## Work instructions
Output, verbatim and without pictures, the lines from the first line of the listing through the line containing "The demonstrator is".
********
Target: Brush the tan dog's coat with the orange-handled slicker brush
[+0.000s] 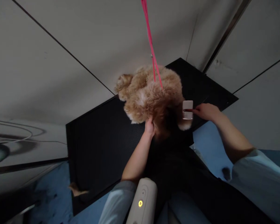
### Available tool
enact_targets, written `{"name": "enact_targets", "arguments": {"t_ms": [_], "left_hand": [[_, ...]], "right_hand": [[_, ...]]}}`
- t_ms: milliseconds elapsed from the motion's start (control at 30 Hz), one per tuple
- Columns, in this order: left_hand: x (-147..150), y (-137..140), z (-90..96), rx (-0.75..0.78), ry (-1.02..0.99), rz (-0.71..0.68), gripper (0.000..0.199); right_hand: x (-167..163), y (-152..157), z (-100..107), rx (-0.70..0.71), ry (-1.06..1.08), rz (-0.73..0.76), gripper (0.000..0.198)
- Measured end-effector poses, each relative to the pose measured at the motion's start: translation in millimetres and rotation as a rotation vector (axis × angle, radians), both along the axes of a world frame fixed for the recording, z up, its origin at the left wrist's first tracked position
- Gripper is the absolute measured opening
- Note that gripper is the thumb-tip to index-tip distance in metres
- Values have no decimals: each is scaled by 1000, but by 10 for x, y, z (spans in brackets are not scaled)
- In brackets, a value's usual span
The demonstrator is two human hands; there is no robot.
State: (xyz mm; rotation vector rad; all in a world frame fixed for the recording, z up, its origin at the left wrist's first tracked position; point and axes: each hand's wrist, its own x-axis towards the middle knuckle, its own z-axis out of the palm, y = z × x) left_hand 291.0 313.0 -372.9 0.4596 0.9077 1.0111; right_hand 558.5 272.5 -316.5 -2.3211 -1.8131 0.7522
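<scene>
Coat work on one curly, tan, long-haired dog (151,96), which is set toward the far side of a black, rectangular, fine-ribbed tabletop (95,149), read from left to right. My left hand (149,127) is curled into the lower fur; its fingertips are buried, so I cannot tell whether they pinch hair, hold a limb or merely press. Done well, I judge, this hand should steady the animal gently and spare the skin from dragging. One bright pink, slender cord (148,29) descends to the dog's back; I should work clear of it. Farther right, my right hand (206,111) grips the thin, reddish-brown handle of a pale, flat brush with a rectangular head (188,105), which overlaps the rightmost fur. Light pressure and short strokes would serve best, with snags eased from the hair tips inward. Counts, left to right: black tabletop, one; tan, leaf-shaped scrap (77,190) at its near left corner, one; dog, one; cream, rounded device with a yellow ring light (144,193), one; left hand, one; pink cord, two strands visible; brush, one; right hand, one.
</scene>
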Motion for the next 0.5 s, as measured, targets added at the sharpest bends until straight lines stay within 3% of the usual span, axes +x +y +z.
{"name": "enact_targets", "arguments": {"t_ms": [133, 233, 300, 400, 500], "left_hand": [[53, 102, 83, -153, 63, -218, 32], [-44, 196, 86, -132, 238, -319, 20], [-111, 237, 66, -48, 346, -322, 10], [-112, 271, 44, 21, 345, -362, 13], [-44, 321, 58, -26, 403, -470, 19]], "right_hand": [[-625, -259, -183, 45, 365, 127, 36], [-1094, -642, -543, -149, 417, 190, 36], [-1180, -922, -718, -326, 385, 258, 33], [-1113, -1095, -718, -449, 357, 350, 31], [-1119, -883, -549, -257, 479, 229, 37]]}}
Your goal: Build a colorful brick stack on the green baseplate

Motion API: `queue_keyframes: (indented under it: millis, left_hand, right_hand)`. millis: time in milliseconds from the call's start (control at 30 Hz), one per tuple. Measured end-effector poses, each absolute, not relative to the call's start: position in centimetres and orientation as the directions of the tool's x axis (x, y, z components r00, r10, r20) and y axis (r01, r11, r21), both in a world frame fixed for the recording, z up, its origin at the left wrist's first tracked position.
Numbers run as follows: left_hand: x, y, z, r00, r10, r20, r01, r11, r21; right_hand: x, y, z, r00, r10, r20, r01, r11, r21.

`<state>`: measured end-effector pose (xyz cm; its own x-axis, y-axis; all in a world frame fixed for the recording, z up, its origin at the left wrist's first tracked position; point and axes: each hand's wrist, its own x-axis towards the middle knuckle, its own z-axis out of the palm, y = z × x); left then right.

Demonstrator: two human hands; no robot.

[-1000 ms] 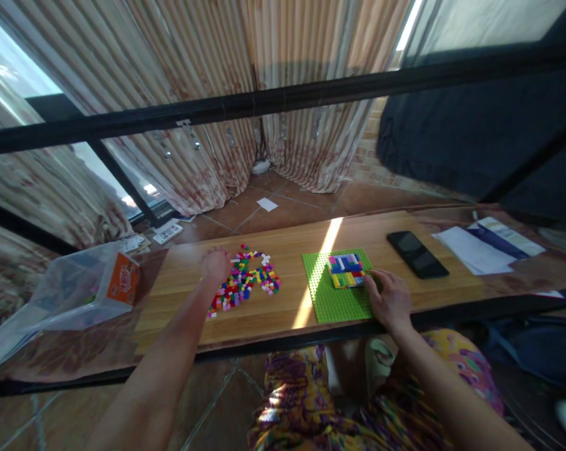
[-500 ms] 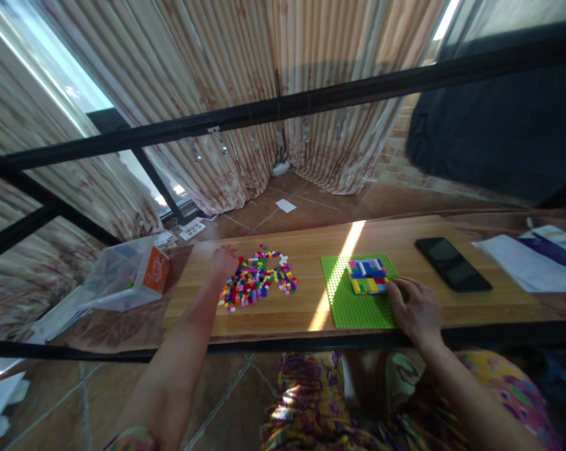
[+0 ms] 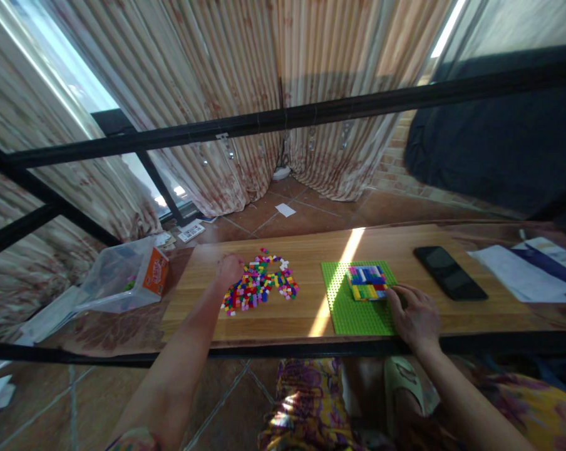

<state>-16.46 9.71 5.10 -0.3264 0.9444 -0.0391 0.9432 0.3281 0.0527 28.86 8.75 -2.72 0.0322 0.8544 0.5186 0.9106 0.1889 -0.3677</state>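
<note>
My left hand [image 3: 230, 269] is at the upper left edge of a pile of small coloured bricks [image 3: 259, 285]. Its fingers are curled down and pressed together; whatever is between them is too small to make out. To the right lies a green studded baseplate [image 3: 358, 319], and my right hand [image 3: 417, 313] holds it at its right edge with bent fingers. The thumb and index finger of that hand are close beside a low rectangular build of coloured bricks [image 3: 367, 283] on the baseplate, with yellow, blue, white and red parts.
A black phone [image 3: 449, 273] and some papers [image 3: 522, 275] lie right of the baseplate. Left of the wooden board [image 3: 306, 250] stands a clear plastic box [image 3: 118, 275] with an orange label. A black rail [image 3: 283, 117] crosses beyond the table, before curtains.
My left hand has shifted slightly to the right and down, onto the edge of the brick pile. My right hand stays at the baseplate. The camera view has tilted slightly.
</note>
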Motion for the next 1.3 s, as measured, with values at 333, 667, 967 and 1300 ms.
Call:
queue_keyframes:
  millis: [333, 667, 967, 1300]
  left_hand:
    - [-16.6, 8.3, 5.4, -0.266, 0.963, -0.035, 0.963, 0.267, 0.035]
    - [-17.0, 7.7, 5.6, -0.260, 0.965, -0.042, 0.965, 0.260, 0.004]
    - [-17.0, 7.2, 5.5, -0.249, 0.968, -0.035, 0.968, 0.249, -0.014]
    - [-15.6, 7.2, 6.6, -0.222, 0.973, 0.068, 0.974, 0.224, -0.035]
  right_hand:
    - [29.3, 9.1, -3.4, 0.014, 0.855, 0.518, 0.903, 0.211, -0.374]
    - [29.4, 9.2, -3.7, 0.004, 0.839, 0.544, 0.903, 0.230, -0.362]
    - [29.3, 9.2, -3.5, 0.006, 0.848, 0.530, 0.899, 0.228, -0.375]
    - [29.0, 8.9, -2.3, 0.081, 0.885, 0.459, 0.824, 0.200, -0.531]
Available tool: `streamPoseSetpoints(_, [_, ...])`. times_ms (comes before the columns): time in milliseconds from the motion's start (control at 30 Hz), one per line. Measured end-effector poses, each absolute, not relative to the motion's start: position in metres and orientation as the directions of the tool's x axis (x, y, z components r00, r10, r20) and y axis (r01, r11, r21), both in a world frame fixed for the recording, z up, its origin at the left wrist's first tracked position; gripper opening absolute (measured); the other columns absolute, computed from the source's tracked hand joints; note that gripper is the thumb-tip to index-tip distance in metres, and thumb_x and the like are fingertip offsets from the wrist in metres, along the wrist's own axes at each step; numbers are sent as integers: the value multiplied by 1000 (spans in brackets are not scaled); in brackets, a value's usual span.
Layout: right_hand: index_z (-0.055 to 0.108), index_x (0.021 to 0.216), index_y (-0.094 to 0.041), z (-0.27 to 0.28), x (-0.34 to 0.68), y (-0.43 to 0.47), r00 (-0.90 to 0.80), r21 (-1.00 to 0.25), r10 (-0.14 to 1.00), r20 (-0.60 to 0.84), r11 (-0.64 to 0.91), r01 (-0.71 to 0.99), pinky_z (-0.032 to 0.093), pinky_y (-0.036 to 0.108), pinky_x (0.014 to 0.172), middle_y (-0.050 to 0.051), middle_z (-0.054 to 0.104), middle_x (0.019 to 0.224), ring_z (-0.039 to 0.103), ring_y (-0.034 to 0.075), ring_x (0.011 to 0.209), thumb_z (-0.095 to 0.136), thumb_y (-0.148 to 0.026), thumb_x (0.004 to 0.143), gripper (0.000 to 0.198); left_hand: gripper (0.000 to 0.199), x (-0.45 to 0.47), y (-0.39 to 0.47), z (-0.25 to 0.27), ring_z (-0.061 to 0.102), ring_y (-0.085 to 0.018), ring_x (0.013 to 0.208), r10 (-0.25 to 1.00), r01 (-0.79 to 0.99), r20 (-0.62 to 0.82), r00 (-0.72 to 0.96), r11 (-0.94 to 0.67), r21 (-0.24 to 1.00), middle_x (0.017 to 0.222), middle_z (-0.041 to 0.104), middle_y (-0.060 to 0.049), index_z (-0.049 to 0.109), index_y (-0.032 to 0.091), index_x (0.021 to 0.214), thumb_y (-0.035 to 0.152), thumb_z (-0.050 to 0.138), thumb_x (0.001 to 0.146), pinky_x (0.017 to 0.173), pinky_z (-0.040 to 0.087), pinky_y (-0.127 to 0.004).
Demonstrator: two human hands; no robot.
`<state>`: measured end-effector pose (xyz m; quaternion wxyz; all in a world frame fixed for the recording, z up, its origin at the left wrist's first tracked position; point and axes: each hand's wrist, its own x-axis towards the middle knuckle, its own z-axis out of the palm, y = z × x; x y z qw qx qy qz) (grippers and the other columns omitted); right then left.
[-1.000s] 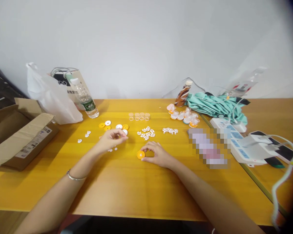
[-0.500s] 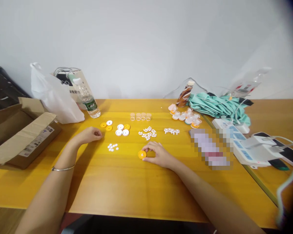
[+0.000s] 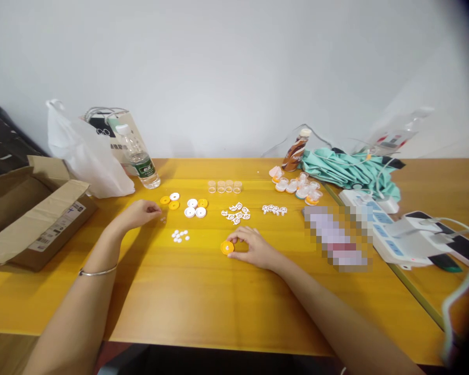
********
## Result of the task
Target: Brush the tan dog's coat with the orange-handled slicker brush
[+0.000s] 
### Available tool
enact_targets, written `{"name": "enact_targets", "arguments": {"t_ms": [_], "left_hand": [[_, ...]], "right_hand": [[_, ...]]}}`
- t_ms: milliseconds elapsed from the motion's start (control at 30 Hz), one per tuple
- Columns, in this order: left_hand: x (-147..150), y (-137..140), z (-90..96), rx (-0.75..0.78), ry (-1.02..0.99), rz (-0.71..0.68), gripper (0.000..0.199); right_hand: x (-167..163), y (-152..157), z (-100..107), rx (-0.70..0.71), ry (-1.06..1.08), rz (-0.73..0.76), gripper (0.000..0.198)
- Measured end-effector poses, each relative to the pose measured at the motion's start: translation in millimetres and rotation as a rotation vector (axis × angle, radians), both along the axes of a world frame fixed for the recording, z up, its origin at the left wrist's first tracked position
- Gripper is the absolute measured opening
- Note that gripper is the thumb-tip to index-tip distance in metres
- Values have no decimals: each is scaled by 1000, but by 10 for x, y, z (spans in brackets are not scaled)
- In brackets, a value's usual span
The demonstrator is two human hands; there is no robot.

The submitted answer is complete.